# Proventia SiteProtector: How to ignore events (incidents and exceptions)



## helphelphelp (Oct 12, 2007)

Hi guys,

The SiteProtector for my Proventia GX5108 is showing me a warning of the number of incidents and exceptions exceeding the threshold previously set. A look at the analysis window showed that most of the events registered are harmless. I can raise the threshold to turn off the warning, but obviously that is not the best way to go about it. Is there anyway to configure SiteProtector to ignore certain events? How do I do this?

Many thanks in advance!


----------



## adbarads (May 22, 2011)

basically you'll have to create local tuning parameters to prevent the security event from being triggered. Either that, or disable a specific security event from the policy.

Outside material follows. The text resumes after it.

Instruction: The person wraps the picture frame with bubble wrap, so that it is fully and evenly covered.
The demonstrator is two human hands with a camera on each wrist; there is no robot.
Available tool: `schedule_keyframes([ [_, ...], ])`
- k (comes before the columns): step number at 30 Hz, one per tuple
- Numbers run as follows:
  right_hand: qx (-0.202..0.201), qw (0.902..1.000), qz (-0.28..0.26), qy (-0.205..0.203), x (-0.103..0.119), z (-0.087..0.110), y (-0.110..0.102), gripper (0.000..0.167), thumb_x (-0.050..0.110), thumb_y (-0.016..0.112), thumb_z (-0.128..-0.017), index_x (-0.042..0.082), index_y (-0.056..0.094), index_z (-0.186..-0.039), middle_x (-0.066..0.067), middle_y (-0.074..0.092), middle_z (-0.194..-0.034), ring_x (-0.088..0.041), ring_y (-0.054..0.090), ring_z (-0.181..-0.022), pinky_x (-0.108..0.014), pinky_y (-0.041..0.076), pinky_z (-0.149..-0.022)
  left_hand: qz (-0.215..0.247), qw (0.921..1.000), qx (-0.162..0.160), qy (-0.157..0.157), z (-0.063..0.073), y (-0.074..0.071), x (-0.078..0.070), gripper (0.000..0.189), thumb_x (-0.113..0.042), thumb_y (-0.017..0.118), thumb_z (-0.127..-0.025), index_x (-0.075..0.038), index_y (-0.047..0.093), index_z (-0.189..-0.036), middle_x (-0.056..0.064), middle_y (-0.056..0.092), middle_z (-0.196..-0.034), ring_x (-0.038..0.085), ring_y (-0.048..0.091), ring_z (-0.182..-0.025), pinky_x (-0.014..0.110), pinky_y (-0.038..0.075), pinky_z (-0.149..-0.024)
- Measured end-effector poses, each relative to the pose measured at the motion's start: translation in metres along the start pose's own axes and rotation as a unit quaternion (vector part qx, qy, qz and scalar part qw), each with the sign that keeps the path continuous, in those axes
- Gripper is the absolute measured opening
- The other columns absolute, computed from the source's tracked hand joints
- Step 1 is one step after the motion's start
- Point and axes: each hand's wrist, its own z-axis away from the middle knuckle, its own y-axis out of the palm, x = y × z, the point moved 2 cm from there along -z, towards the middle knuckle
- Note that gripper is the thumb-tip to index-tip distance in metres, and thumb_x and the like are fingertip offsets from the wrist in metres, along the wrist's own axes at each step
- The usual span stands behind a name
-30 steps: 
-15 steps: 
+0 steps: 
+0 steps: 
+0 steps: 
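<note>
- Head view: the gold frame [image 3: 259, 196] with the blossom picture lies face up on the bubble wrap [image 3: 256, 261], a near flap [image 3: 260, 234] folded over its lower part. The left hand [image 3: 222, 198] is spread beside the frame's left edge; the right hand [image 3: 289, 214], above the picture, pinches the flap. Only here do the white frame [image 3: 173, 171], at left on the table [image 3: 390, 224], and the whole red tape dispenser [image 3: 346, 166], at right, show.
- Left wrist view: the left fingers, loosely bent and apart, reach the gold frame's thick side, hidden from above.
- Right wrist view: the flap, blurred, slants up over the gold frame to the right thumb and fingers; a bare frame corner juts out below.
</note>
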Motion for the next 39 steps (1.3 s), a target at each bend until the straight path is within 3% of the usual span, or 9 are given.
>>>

If you're trying to use incidents and exceptions from the analysis view, that really isn't ideal, because the security events are still being reported to the database. It's just not being displayed in the analysis view.


----------



## 2xg (Aug 5, 2009)

Thanks for your feedback. This is a 2009 Thread, OP might have resolved his issue.


adbarads said:


> basically you'll have to create local tuning parameters to prevent the security event from being triggered. Either that, or disable a specific security event from the policy.
> 
> If you're trying to use incidents and exceptions from the analysis view, that really isn't ideal, because the security events are still being reported to the database. It's just not being displayed in the analysis view.


Thread Closed.


----------